Иду назад, а в голове моей — мысли-червячки. Вспомнил я молодость нашу, как мы с дружком Митькой в такую же грозу в поле заплутали. Оба в мокрых рубахах, трясёмся, зубами стучим, аж слышно. Добежали до стога сена, зарылись в него по самую макушку. А сверху — вода льёт, молнии полосуют небо, а нам тепло, сухо, пахнет сеном и детством. И Митька — царство ему небесное, два года как уж помер — смеётся в темноте, говорит: «Вань, а давай не пойдём домой? Так и жить будем в стогу, сено жевать...» А я ему: «Ты дурак, Митька, сено невкусное». И мы хохотали, как полоумные, и от хохота того было теплее.

Сейчас я один в избе. Дождь стихать начал. Вместо ливня — мелкая морось. Она не видна, а слышно, как она шипит по крыше, как кошка сердитая. И вдруг за тучками — солнышко. Угадало момент, когда туча ушла, — и выскочило, красное, низкое, сонное. И озарило всё: поле мокрое горит золотом, река — как расплавленный металл, берёзы вдали стоят, каждая капля на ветках — как бриллиант. А над рекой туман поднялся — белый, молочный, как пар из-под крышки. Тёплый, наверное. Идти бы сейчас туда, смотреть, как рыба плещется, как кувшинки закрылись на ночь, как на том берегу огонёк зажгли, — но ноги не хотят. Устали за день.

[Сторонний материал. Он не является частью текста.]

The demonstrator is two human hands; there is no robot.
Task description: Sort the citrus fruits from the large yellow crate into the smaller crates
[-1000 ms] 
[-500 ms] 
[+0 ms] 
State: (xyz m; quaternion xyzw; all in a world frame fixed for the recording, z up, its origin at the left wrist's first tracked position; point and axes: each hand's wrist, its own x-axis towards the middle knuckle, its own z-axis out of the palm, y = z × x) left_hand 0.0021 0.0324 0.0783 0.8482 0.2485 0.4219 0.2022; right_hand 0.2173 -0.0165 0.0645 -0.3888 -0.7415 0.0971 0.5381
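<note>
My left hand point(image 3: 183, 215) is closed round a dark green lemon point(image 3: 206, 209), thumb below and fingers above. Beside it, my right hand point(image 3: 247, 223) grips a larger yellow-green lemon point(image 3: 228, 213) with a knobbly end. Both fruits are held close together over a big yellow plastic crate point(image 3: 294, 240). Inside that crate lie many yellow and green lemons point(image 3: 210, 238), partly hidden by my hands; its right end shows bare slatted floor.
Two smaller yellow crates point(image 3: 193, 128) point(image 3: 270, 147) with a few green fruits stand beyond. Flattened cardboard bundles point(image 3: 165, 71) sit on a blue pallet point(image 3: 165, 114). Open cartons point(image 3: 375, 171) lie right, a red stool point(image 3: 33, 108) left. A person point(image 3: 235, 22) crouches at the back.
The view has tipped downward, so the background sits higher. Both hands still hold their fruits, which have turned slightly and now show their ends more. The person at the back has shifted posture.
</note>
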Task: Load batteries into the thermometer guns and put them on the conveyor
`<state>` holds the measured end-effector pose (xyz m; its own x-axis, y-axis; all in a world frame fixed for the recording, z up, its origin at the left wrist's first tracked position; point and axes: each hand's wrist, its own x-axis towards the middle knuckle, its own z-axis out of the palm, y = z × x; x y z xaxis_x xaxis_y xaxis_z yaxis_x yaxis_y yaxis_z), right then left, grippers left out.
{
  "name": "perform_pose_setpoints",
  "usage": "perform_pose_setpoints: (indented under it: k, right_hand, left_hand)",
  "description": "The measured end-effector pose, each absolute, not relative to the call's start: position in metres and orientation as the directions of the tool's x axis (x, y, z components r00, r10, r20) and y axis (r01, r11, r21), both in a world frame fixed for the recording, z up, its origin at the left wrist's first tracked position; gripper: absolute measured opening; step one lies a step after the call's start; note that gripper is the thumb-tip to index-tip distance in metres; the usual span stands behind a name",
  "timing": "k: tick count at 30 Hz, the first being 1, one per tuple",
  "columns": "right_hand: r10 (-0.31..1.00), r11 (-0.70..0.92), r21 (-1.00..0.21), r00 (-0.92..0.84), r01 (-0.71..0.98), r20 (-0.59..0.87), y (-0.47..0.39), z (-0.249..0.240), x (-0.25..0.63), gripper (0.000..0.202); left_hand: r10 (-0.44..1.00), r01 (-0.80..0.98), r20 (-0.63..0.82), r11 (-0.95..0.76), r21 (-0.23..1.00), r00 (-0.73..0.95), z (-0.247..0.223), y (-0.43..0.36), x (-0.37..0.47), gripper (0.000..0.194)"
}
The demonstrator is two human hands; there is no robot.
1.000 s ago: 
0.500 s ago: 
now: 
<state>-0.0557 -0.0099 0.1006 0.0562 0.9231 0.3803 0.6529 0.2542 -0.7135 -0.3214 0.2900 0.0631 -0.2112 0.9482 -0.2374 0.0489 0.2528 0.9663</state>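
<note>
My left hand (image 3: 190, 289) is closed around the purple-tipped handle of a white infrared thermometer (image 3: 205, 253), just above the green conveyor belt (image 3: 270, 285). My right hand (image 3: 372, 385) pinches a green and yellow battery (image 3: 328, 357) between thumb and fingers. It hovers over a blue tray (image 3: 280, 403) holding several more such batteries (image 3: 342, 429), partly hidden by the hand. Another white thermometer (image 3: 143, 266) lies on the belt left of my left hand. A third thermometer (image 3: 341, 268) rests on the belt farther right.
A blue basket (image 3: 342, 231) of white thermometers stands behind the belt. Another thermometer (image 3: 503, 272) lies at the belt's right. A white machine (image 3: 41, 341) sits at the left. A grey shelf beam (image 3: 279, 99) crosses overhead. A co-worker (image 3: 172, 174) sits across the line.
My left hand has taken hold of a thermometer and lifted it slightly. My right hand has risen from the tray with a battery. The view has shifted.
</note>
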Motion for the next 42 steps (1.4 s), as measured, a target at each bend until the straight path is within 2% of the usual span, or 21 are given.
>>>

Ну, решил я, что хватит на сегодня красоты. Слишком много — от неё сердце болит. Зашёл в избу, лёг. А сам не сплю, лежу на спине, гляжу в потолок. За окном уже совсем стемнело. Звёзды выглянули — умытые, чистые, крупные, как горох. И одна звезда, самая яркая, прямо в окно мне смотрит, будто знать хочет: «Ну что, Егор, нагляделся? Надышался?» А я ей молча киваю.

И засыпая, слышу, как с крыши капает. Кап-кап-кап... Как метроном. И в этом стуке — вся моя жизнь. И поле, и река, и берёзы те, и тополя, и Митька — покойничек — смеётся в стогу. Красота, она ведь не в тишине только. Она и в шуме дождя, и в треске молнии, и в твоём собственном сердце, когда оно колотится от восторга.

Утром встал — светло, птицы поют, пьяным голосом. Трава — изумрудная, блестит. Земля — парная, дышит. Я вышел на крыльцо, глубоко втянул носом. Пахнет мокрой корой, прелью, чем-то сладким, как мёд. И так захотелось жить, так захотелось что-то делать, что-то хорошее, что я чуть не заплакал, как баба. Сдержался, конечно. Мужик всё-таки.

Натянул сапоги, взял кошелёк, пошёл в сельпо. Купил хлеба, конфет «Подушечки» для себя любимого. Иду домой, жую конфету, на небо гляжу. Оно — чистое, синее, высокое-высокое. Ни облачка. Будто и не было грозы.

А я знаю — была. Она всё смыла, всё очистила. И землю, и душу.

Вот такая у нас красота, братцы. Она — как хорошая песня. Её послушал — и вроде ничего не изменилось, а легче стало. Потому что песня — она про душу. А природа наша — она тоже про душу. Если, конечно, у тебя душа есть. А если нет — так иди в поле, постой. Придёт.

Эх, Русь... Ну что с тобой делать? Жить без тебя нельзя, и умереть — жалко. Наверное, поэтому и живём.